India could also pursue economic retribution against China. In an emphatic signal, in April, New Delhi imposed restrictions on Chinese financial investments into India, blocking cash-rich Chinese companies from cheaply buying stakes in Indian firms financially distressed by the pandemic-related economic slowdown. New Delhi could also bar Chinese firms from making further business in India.
The greatest damage to Chinese interests has already taken place – in its image mostly among Indians. The Ladakh intrusion has created Indian youth that regards China with animosity. Entire world blame China for developing corona virus.
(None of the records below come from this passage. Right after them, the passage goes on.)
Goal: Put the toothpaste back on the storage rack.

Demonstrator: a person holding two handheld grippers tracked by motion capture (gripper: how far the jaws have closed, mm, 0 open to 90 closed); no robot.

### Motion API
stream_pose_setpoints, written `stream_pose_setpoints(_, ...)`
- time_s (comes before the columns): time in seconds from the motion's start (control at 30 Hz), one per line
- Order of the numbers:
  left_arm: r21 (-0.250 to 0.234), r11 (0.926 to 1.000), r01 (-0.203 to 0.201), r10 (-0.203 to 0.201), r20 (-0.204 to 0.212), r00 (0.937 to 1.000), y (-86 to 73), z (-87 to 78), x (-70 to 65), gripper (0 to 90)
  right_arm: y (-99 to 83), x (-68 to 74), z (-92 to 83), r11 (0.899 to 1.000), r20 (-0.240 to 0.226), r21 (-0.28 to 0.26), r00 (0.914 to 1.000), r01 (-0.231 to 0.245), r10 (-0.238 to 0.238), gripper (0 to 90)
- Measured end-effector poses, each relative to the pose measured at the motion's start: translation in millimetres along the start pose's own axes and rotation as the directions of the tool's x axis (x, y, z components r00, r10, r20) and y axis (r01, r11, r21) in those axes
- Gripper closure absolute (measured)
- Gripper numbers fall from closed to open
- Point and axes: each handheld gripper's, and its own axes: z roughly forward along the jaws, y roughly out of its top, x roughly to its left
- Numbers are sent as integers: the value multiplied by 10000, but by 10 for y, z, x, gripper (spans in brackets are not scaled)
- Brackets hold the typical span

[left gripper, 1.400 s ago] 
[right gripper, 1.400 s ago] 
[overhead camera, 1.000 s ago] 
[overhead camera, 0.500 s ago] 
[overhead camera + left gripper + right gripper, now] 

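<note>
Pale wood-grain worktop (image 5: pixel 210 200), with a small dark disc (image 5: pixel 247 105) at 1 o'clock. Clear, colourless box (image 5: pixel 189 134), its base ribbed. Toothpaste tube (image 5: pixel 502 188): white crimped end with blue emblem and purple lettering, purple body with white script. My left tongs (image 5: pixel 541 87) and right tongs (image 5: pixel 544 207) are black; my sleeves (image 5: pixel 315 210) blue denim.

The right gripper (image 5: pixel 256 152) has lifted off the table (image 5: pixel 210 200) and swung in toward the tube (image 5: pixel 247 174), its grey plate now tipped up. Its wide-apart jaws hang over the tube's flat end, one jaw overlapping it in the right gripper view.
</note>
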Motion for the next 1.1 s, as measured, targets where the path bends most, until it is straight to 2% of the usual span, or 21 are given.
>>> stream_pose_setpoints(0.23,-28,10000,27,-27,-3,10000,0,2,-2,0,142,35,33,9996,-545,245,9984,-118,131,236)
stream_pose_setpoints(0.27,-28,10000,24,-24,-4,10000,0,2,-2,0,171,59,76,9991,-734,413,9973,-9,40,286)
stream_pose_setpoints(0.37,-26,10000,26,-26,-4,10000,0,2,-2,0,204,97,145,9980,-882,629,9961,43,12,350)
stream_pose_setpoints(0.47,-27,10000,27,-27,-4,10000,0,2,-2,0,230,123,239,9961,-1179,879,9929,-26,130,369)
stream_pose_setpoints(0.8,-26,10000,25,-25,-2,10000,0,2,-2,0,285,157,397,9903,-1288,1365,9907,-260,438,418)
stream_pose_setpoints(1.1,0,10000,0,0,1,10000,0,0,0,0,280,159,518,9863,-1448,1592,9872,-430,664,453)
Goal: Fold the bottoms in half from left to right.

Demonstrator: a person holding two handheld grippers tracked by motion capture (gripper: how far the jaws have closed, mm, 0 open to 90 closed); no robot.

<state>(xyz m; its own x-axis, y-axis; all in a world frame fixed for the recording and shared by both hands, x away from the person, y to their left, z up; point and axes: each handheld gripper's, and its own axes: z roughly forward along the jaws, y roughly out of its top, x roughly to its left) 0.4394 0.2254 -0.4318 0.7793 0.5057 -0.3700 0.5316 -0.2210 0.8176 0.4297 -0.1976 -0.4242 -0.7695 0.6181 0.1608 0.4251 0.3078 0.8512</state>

With armed Indian and Chinese troops eyeball-to-eyeball and reserve formations mobilising to the border, the situation could quickly spin out of control. The various Sino-Indian confidence-building agreements that have kept the peace for the past few decades appear to have lost their validity. While China is a Communist country of the largest population without democracy, India is the largest democracy of the world with the 2nd largest population. China is economically far superior to India and we are still struggling to position ourselves in the global economy and power. While we have a brilliant track record of peaceful co-existence with most of our neighboring countries, Pakistan is the only country, which has caused damage to the peace in the region. China has directly and indirectly fuelled the disturbances.
While the world, including India, is fighting against COVID-19, the attempts initiated by China to fulfill its evil desires, should be condemned. The United Nations Organisation should interfere to see that no further escalation of the China-India tension is spiked.